Instructions to follow
Retype precisely the section of the data that starts at the line containing "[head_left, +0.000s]" and runs to its final line, ends included.
__________
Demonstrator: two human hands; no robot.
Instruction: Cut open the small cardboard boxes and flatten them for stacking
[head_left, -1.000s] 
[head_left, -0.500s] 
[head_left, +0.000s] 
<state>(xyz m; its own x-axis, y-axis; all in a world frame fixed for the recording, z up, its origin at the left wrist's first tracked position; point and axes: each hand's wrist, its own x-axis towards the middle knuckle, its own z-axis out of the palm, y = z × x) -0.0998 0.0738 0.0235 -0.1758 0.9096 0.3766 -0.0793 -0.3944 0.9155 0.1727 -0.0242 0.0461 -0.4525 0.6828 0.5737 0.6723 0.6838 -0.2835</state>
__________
Reply to the task
[head_left, +0.000s] 
<state>(xyz m; its own x-axis, y-axis; all in a world frame fixed for the recording, z up, its origin at the left wrist's first tracked position; point and axes: each hand's wrist, its own x-axis towards the middle knuckle, its own z-axis out of the palm, y = z × x) -0.0998 0.0738 0.0235 -0.1758 0.9096 0.3766 -0.0793 -0.3944 0.9155 0.1727 -0.0242 0.0461 -0.4525 0.6828 0.5737 0.6723 0.6838 -0.2835</state>

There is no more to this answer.